Forum Discussion
Altera_Forum
Honored Contributor
13 years agoAbout right - the PCIe does allow multiple outstanding reads, but a processor is unlikely to generate them for normal memeory accesses.
It is worth noting that PCIe models a 64bit data bus, on the fpga a 32bit request end up going through a bus width adapter and generating two 32bit cycles - one of which has no asserted byte enables. So making the PCIe side of the fifo 64bit will remove a couple of clocks. If your linux host is an x86, you might find that SSE2 transfers generate a single TLP for 128 bits (and AVL ones for 256 bits - if supported by the cpu and the linux version you are using). It is also possible that unrolling the loop might generate multiple concurrent read TLPs. Neither qsys nor sopc seem to let you alias addresses. I think it can be done by feeding all the Avalon signals through a 'conduit' and replacing the relevant address bits with zero. Being able to alias internal memory would be useful for software cyclic buffers, also 9, 18, or 27 bit wide memory might also be useful for some uses (eg lookup tables).

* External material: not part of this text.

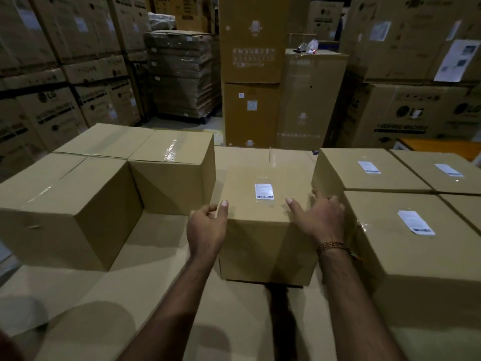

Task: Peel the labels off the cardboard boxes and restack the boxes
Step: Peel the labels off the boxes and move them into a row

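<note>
A plain cardboard box (263, 230) stands in the middle on a lower layer of boxes (145, 282). A white barcode label (264, 191) is stuck flat on its top. My left hand (207, 230) holds its near left top corner, thumb on top and fingers curled over the side. My right hand (317, 217) holds the right top edge, thumb on top and fingers down in the gap beside the neighbouring box. To the right are three boxes with white labels (416, 222) (369, 167) (449, 170) on top. At the left, boxes (65, 204) (171, 162) show no labels.
Tall stacks of large printed appliance cartons (406, 118) wall in the area on the left, right and behind. A wrapped pallet load (182, 74) stands at the back. A low gap lies between the left boxes and the middle box.
</note>
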Tool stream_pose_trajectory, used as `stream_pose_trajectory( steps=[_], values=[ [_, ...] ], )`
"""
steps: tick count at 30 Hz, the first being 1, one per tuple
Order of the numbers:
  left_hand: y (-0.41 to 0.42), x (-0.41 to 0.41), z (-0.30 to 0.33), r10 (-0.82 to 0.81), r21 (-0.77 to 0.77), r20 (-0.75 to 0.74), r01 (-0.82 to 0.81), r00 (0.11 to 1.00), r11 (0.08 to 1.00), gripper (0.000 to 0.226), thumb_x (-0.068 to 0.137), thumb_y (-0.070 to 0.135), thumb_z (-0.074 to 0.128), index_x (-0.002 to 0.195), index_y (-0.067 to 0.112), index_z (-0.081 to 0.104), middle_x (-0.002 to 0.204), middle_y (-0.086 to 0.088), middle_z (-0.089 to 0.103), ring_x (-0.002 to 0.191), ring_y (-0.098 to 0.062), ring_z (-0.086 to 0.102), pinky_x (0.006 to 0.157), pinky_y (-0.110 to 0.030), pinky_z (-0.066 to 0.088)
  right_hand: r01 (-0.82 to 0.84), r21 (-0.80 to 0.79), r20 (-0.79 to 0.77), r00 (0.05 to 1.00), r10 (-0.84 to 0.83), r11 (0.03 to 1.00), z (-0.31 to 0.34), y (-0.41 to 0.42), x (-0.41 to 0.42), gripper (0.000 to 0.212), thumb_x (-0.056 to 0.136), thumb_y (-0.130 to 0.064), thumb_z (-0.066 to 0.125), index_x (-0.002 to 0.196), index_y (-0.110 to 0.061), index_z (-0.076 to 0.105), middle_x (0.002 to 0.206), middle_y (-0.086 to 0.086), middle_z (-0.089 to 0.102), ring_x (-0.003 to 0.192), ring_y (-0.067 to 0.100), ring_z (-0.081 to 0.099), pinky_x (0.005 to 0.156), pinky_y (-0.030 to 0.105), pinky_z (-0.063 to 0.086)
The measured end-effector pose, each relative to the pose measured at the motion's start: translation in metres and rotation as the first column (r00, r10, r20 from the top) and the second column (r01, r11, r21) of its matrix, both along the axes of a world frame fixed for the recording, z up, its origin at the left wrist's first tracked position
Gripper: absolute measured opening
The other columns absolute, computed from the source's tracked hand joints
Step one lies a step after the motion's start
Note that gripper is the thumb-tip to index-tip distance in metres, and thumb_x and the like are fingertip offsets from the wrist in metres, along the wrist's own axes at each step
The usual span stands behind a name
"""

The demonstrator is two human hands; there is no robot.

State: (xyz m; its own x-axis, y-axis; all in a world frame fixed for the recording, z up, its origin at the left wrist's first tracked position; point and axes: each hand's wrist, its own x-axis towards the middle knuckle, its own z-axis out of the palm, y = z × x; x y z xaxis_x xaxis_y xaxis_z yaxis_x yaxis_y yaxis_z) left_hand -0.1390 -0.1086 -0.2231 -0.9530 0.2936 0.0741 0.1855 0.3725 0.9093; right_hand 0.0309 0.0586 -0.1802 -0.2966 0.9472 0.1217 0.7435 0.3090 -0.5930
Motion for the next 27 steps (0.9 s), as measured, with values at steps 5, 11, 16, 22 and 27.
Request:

I (mostly) do software, I know the PCIe stuff caused a certain amount of grief though. There are some random, splurious, constraints about the way PCIe slave windows get asssigned to Avalon addresses. I can do reads at about 21ns/byte (using large TLP and overlapped requests, with a system call overhead for each transfer). That still isn't 1GBit/s. That is from a small ppc, NFI how to generate long TLP from any x86 cpu.